*EXERCISE:* In the data that follows, find the line with "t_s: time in"; transcribe it, every later line up to the one with "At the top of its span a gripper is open", and that line as well, exactly and with no others.

*DATASET EXTRACT:*
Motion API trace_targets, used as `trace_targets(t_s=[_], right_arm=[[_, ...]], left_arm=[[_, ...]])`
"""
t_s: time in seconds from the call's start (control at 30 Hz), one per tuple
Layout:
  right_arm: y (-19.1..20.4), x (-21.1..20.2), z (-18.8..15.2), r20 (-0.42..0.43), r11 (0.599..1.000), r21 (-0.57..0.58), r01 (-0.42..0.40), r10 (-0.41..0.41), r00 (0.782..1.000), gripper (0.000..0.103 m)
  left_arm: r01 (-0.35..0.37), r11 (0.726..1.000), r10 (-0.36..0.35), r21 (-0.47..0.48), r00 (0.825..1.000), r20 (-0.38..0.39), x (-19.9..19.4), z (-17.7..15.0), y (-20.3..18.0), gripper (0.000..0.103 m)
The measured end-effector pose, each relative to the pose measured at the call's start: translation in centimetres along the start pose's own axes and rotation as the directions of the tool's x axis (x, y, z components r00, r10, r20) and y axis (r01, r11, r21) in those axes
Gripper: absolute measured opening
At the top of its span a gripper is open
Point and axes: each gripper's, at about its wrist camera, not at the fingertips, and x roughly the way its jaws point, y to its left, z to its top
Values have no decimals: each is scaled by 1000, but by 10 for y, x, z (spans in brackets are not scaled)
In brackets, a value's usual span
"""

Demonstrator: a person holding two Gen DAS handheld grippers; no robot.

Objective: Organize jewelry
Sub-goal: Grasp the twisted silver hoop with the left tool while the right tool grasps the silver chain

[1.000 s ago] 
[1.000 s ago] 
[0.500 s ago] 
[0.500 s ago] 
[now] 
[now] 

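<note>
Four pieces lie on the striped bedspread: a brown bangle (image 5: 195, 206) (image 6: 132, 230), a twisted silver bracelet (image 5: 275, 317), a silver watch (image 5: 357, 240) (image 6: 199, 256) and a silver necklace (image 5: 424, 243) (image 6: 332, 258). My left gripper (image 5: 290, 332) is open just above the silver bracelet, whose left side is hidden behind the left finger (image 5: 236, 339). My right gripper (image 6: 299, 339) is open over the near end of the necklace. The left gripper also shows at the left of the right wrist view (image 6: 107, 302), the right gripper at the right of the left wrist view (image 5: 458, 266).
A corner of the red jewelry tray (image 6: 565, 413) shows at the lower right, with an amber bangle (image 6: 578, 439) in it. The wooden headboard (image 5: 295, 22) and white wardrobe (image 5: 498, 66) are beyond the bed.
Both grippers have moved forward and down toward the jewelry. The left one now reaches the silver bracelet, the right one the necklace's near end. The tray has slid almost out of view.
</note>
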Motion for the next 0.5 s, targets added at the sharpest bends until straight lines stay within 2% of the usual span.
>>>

*OUTPUT FOR THIS TASK:*
t_s: time in seconds from the call's start (control at 30 Hz), one per tuple
Layout:
  right_arm: y (-19.1..20.4), x (-21.1..20.2), z (-18.8..15.2), r20 (-0.42..0.43), r11 (0.599..1.000), r21 (-0.57..0.58), r01 (-0.42..0.40), r10 (-0.41..0.41), r00 (0.782..1.000), gripper (0.000..0.103 m)
  left_arm: r01 (-0.35..0.37), r11 (0.726..1.000), r10 (-0.36..0.35), r21 (-0.47..0.48), r00 (0.825..1.000), r20 (-0.38..0.39), x (-19.9..19.4), z (-17.7..15.0), y (-20.3..18.0), gripper (0.000..0.103 m)
The measured end-effector pose, each relative to the pose measured at the call's start: translation in centimetres along the start pose's own axes and rotation as the directions of the tool's x axis (x, y, z components r00, r10, r20) and y axis (r01, r11, r21) in those axes
Gripper: absolute measured opening
At the top of its span a gripper is open

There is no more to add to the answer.